What it does is allow your devices to connect to your neighbor’s Wi-Fi, and to allow your neighbor’s devices to connect to yours – all without exchanging passwords.
All the same, I’d echo the ArsTechnica cautionary note.
Information customers would deem sensitive, like the contents of a packet sent over the Sidewalk network, is not seen by Sidewalk; only the intended destinations (the endpoint and application server) possess the keys required to access this information. Sidewalk’s design also ensures that owners of Sidewalk gateways do not have access to the contents of the packet from endpoints (they do not own) that use their bandwidth. Similarly, endpoint owners do not have access to gateway information. The Sidewalk Network Server continuously “rolls”, or changes transmission IDs (TX-ID) and Sidewalk Gateway IDs every 15 minutes to prevent tracking devices and associating a device to a specific user.

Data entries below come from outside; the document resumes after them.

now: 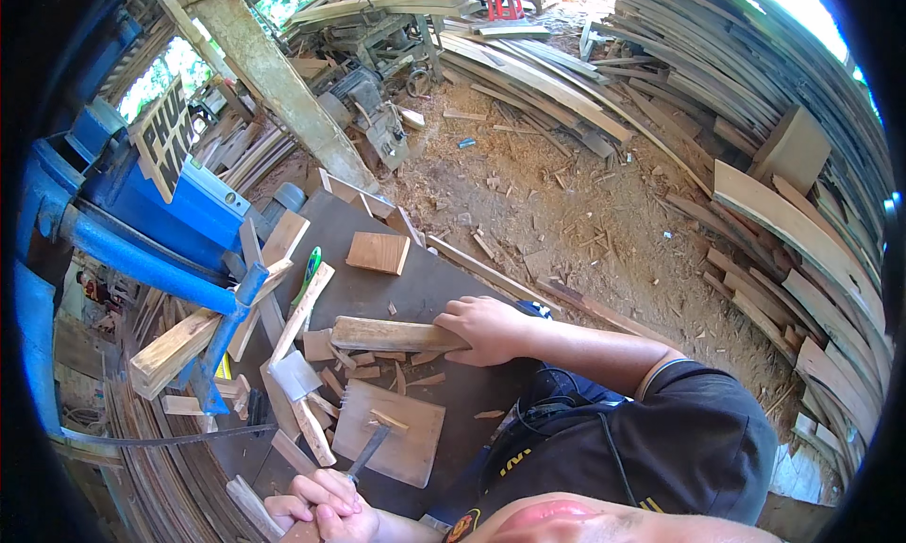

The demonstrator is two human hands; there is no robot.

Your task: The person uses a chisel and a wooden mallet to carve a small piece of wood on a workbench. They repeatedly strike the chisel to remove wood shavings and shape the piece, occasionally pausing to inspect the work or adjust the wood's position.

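Observation:
My right hand [488, 330] is wrapped round the near end of a thick wooden bar [392, 334] lying level over the dark worktop [354, 217]. My left hand [323, 507], at the lower left, is closed round the handle of a chisel [370, 451], and the handle is mostly hidden in the fist. The chisel's narrow metal blade points toward a small wood strip [387, 420] on a square, thin wooden board [415, 439]; whether it touches cannot be told. Beside the board lies a tool with a flat grey metal head [295, 377] and wooden handle.
A wooden block [378, 251] and a green-handled tool [310, 271] lie farther back. Blue machinery [160, 241] with a thick timber [189, 343] against it stands at left. Wood scraps [363, 371] litter the worktop. Stacked planks [736, 90] line the right.

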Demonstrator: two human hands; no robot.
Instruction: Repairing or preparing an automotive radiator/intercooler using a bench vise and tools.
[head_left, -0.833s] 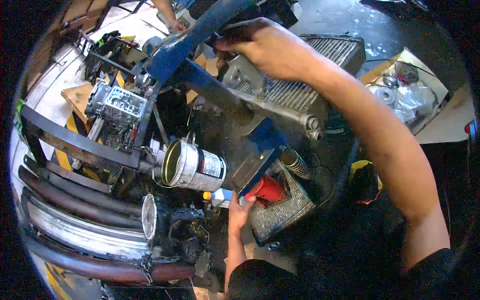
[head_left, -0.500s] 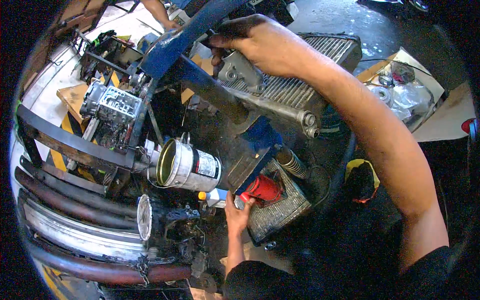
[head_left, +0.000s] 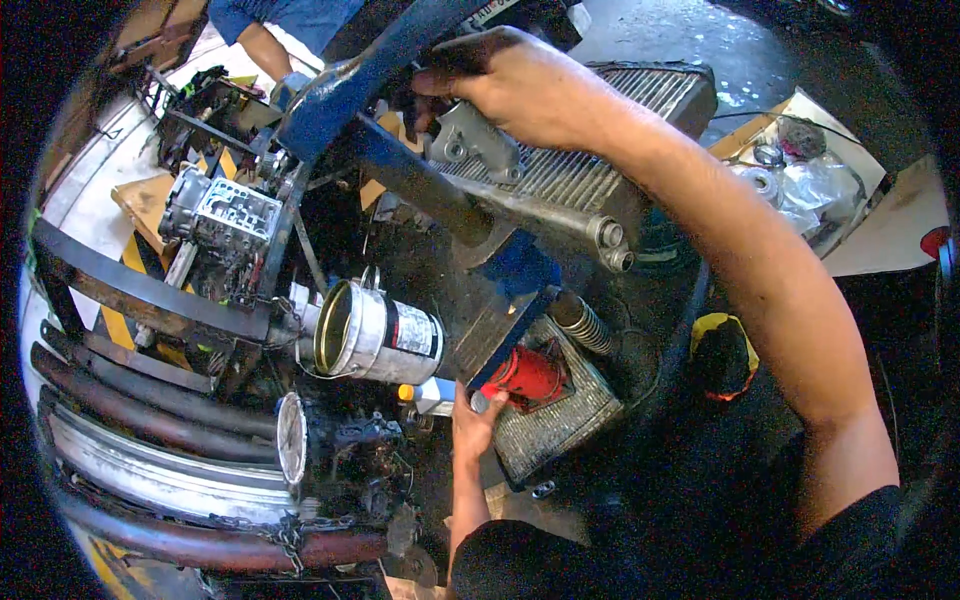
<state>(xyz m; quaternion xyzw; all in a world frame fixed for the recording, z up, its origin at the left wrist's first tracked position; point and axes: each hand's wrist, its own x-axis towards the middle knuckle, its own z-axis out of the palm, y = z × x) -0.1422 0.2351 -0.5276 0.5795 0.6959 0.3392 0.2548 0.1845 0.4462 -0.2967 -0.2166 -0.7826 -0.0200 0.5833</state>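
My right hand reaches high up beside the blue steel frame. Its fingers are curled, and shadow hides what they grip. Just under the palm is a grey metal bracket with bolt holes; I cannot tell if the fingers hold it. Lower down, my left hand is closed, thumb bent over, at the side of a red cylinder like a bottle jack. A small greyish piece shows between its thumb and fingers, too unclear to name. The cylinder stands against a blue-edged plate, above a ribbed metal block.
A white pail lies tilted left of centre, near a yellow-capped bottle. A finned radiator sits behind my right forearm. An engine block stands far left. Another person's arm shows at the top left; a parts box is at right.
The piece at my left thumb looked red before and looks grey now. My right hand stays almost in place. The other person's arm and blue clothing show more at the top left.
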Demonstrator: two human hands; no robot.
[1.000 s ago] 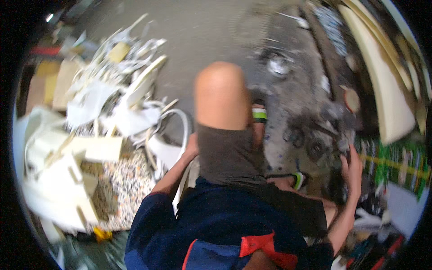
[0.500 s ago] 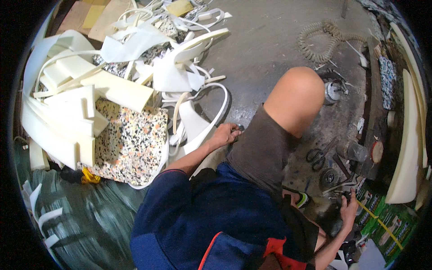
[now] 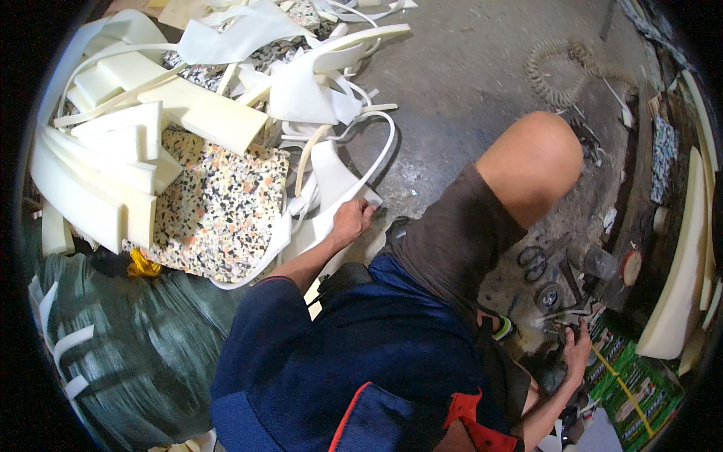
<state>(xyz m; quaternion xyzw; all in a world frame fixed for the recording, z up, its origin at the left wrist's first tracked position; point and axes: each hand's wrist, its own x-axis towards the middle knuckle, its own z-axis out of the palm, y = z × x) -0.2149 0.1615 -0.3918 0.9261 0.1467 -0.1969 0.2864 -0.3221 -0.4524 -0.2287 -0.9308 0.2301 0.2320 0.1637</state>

If you don’t, your devices will be automatically enrolled on June 8. At the time of writing, the feature is US-only, so no action is needed in other countries.
There are enough theoretical risks to give users pause. Wireless technologies like Wi-Fi and Bluetooth have a history of being insecure. Remember WEP, the encryption scheme that protected Wi-Fi traffic from being monitored by nearby parties? It was widely used for four years before researchers exposed flaws that made decrypting data relatively easy for attackers. WPA, the technology that replaced WEP, is much more robust, but it also has a checkered history […]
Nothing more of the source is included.